By Tom Arnold, Saeed Azhar and Katie Paul

DUBAI/RIYADH, Dec 1 (Reuters) - Saudi Arabia's $300-billion privatisation programme was billed as the sale of the century when Crown Prince Mohammed bin Salman unveiled his plan to great fanfare. Nineteen months later, it is moving at a snail's pace, bankers, investors and analysts familiar with the process say.

The main problems they cite are heavy bureaucracy, an inadequate legal framework, frequent changes of priority in government departments and fatigue among investors.

Some also blame a wait-and-see approach among many investors due to uncertainty about the fallout from an anti-corruption campaign in which dozens of royal family members, ministers and senior officials were rounded up in early November.
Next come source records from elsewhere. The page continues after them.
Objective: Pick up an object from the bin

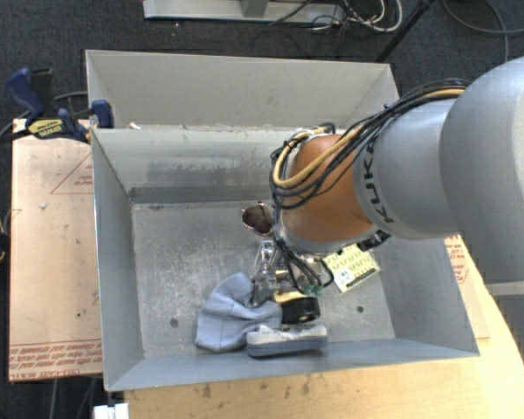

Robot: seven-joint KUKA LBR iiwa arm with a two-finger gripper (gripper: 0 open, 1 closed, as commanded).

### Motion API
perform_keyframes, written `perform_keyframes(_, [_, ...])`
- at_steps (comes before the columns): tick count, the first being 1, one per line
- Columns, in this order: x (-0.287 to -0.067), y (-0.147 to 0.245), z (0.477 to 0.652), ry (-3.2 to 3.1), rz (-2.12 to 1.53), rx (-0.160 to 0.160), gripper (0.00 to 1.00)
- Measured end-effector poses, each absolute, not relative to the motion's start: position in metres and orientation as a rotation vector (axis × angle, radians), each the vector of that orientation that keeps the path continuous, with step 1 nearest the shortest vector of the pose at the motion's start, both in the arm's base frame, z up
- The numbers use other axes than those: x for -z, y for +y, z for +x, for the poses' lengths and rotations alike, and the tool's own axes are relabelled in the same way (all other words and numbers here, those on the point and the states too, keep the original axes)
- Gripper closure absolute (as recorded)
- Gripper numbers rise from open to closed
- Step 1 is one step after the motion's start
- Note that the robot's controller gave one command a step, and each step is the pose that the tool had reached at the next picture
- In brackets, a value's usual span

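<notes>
The bin's (113,234) floor is bare across its left half and along the rear wall, so there is open room there. The things crowd the front middle, close to the front wall. A crumpled grey-blue cloth (227,317) lies front centre-left, soft and folded, its lower right corner touching a flat grey oblong thing (284,343) that lies along the front wall. The gripper (264,279) stands low at the cloth's upper right edge, under the bulky orange-covered wrist. I cannot tell whether it is apart or together. A small brown thing (258,218) sits apart toward the rear.
</notes>
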State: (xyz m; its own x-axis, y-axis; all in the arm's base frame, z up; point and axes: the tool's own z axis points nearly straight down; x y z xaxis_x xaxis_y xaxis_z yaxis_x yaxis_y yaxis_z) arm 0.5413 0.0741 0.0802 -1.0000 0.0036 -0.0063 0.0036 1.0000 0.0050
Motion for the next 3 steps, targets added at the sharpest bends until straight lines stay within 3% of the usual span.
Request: perform_keyframes(3, [-0.113,0.073,0.54,3.142,0.005,-0.002,1.0])
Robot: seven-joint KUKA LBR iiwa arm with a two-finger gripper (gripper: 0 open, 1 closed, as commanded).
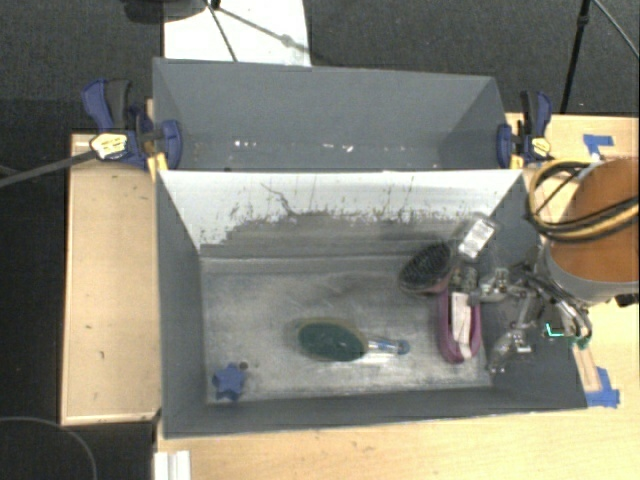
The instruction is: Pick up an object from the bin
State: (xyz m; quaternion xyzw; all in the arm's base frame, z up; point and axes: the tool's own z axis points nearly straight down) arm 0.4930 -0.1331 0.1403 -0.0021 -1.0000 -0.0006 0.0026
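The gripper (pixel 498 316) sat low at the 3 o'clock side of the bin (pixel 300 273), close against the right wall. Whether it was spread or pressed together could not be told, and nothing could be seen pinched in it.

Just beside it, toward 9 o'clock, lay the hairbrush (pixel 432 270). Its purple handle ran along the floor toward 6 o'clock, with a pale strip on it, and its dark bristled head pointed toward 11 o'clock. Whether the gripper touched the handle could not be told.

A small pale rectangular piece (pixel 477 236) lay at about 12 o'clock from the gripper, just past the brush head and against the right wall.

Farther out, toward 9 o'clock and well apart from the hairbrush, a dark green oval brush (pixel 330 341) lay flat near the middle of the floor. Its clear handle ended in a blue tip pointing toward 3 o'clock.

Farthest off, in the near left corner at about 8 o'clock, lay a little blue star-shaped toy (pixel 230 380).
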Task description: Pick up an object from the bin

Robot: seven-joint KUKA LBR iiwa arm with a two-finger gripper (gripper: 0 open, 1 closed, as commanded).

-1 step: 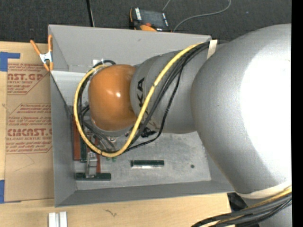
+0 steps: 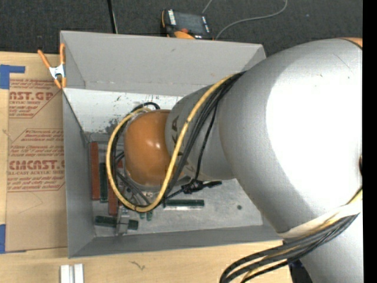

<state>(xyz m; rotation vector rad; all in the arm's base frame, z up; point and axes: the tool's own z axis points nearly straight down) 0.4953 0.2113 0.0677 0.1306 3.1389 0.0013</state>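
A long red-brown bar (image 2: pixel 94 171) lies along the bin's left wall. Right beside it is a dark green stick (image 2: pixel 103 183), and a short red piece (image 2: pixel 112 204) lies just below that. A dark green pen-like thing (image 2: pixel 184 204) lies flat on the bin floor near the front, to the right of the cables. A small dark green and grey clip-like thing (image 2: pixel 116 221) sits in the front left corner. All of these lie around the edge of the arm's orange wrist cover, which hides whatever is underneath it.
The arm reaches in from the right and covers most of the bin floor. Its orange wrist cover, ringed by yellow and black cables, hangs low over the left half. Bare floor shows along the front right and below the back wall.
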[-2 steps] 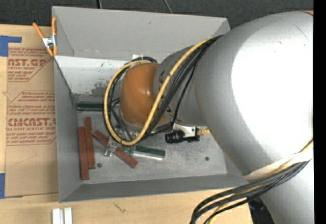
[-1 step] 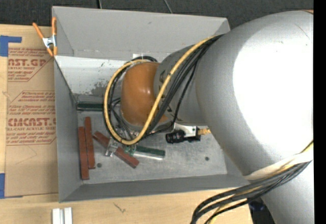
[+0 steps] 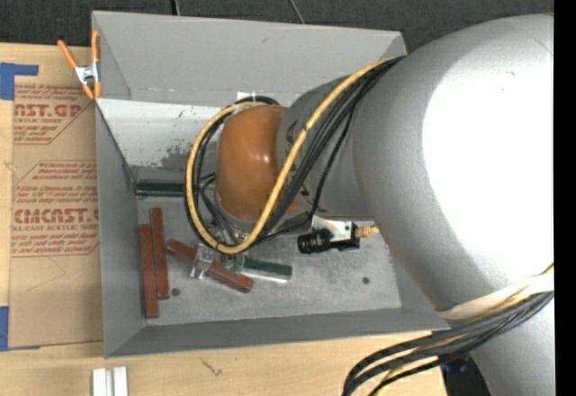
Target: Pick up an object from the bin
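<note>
Claw down in the little pile at the near-middle of the bin

The claw (image 3: 202,265) sits low under the orange cover (image 3: 247,160), right at a short red block (image 3: 232,281) and the left end of a green bar (image 3: 266,270), with a red chip (image 3: 179,250) just to its left. Honestly can't tell if it's open, closed or gripping anything. Two long red sticks (image 3: 153,264) lie by the left wall of the bin (image 3: 117,160), a dark bar (image 3: 162,189) lies further back, and a black plug thing (image 3: 326,239) is off to the right.
</note>
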Robot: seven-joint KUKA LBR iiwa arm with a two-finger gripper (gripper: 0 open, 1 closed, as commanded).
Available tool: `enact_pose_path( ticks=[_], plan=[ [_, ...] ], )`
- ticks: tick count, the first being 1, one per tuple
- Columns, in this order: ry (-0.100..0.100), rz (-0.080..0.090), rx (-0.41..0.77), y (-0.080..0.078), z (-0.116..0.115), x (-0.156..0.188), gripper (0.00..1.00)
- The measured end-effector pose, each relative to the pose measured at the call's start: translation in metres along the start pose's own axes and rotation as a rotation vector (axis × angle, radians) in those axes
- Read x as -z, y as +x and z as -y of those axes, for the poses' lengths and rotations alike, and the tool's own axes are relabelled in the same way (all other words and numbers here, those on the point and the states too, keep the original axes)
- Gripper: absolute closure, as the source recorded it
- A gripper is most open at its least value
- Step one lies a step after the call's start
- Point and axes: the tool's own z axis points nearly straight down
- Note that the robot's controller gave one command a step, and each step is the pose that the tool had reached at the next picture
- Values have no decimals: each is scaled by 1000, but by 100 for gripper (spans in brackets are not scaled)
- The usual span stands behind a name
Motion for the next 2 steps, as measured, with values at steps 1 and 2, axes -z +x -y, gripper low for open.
enact_pose_path(
  ticks=[1,2],
  plan=[
    [4,-6,1,1,0,18,100],
    [2,-5,1,1,0,37,100]
  ],
)
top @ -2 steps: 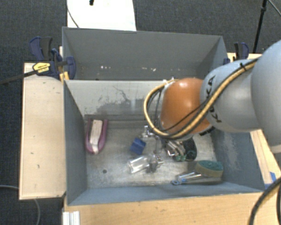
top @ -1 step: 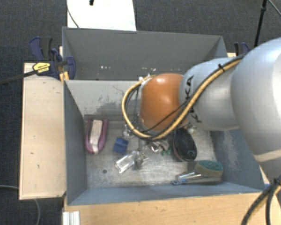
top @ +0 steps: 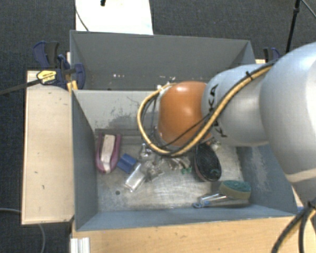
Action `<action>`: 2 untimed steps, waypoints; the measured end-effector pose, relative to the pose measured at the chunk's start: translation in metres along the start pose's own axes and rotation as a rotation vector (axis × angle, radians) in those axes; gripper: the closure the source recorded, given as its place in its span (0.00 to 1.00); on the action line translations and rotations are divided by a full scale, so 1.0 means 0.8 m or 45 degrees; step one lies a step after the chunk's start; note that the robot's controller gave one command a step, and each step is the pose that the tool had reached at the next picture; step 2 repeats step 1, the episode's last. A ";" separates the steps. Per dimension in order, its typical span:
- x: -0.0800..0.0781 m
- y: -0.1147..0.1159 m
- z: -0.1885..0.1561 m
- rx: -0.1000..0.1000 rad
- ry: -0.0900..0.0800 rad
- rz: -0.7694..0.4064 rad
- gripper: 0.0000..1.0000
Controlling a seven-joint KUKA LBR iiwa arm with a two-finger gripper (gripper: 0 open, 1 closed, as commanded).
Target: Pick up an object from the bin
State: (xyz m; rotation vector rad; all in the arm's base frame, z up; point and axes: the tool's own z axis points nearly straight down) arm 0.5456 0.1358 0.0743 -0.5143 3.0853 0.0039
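Orange wrist cover (top: 181, 112) masks the claw (top: 154, 166) — state untellable — beside clear bottle (top: 134, 181) and blue block (top: 126, 163).

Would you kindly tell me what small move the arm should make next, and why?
Probably a slight shift toward the view's lower left, then down: the hand is low, and the clear plastic piece lies just beside it, nearer than the blue block or the black round thing.

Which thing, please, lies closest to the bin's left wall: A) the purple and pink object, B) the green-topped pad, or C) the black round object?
A: the purple and pink object lies against the left wall of the bin, while the black round object and the green-topped pad lie towards the right.
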 end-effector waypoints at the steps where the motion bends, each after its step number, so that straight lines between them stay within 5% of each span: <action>1: 0.066 0.044 -0.203 0.000 0.006 -0.094 1.00; 2: 0.066 0.044 -0.203 0.000 0.006 -0.094 1.00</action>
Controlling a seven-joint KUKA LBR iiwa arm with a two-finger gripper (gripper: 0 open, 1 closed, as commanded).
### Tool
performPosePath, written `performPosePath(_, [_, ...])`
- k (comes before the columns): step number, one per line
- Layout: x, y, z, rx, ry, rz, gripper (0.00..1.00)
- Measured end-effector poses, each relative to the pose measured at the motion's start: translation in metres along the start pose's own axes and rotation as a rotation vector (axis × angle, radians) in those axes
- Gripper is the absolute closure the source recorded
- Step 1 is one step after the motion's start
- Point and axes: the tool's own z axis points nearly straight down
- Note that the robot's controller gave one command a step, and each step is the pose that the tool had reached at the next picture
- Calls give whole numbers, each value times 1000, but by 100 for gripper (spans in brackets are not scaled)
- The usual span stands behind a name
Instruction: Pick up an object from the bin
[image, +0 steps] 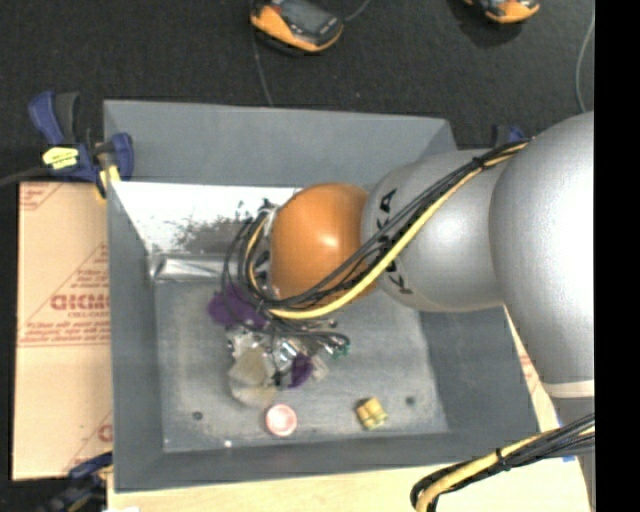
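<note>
Nearest the lower wall of the bin (400, 350), a pink round cap (281, 420) lies flat on the grey floor. A small brass-coloured piece (371, 411) sits to its right, well apart from it, and both lie clear of everything else.

Just beyond the cap begins a small heap (265, 365) in the middle-left of the floor. A pale translucent lump (250, 376) sits at its near edge, and a dark purple piece (298, 372) lies just beside it on the right. A bit of green (341, 346) shows at the heap's right fringe.

The hand (288, 345) comes down into the far part of this heap, right over the lump and the purple piece. It is mostly covered from above, so I cannot tell whether it is spread or pressed together, or whether anything is in it.

A larger purple thing (228, 303) lies at the heap's far left, beside the cables (305, 310). These loop under the orange cover (315, 240) on the wrist. Behind that, the silver arm (470, 240) runs off to the right.
</note>
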Motion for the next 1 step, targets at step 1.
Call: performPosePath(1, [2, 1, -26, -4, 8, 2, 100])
The centrepiece listing of state oil company Saudi Aramco - expected alone to raise up to $100 billion - is on track to go ahead next year, Prince Mohammed told Reuters in October. However, Riyadh has yet to select any exchange abroad that will handle - along with the Saudi market - what would be the biggest share flotation in history.

Sectors where the privatisation process has been slow include grains, the postal service and healthcare.

"It's going to take longer (than many expected)," a Saudi banker who has worked on transactions told Reuters. "There are headwinds from the shifting of priorities in government and at a micro-level as these are old institutions that have often never kept books and are not up to the rigours of privatisation."

The sell-off is a cornerstone of Prince Mohammed's Vision 2030 plan to bring in fresh revenue and diversify the economy - which is recession and blighted by high unemployment - away from energy exports in an era of low oil prices.

But the bankers, investors and analysts are expressing concerns including over the lack of a regulatory framework to assure would-be shareholders about how much control foreign companies could gain as a result of the stake sales, including the right to lay off staff.

Vice Minister for Economy and Planning Mohammed al-Tuwaijri told Reuters in April that, excluding Aramco, the government aimed to make $200 billion by putting large parts of the Saudi economy in private hands.

The Ministry of Economy and Planning did not immediately reply to a Reuters request for comment.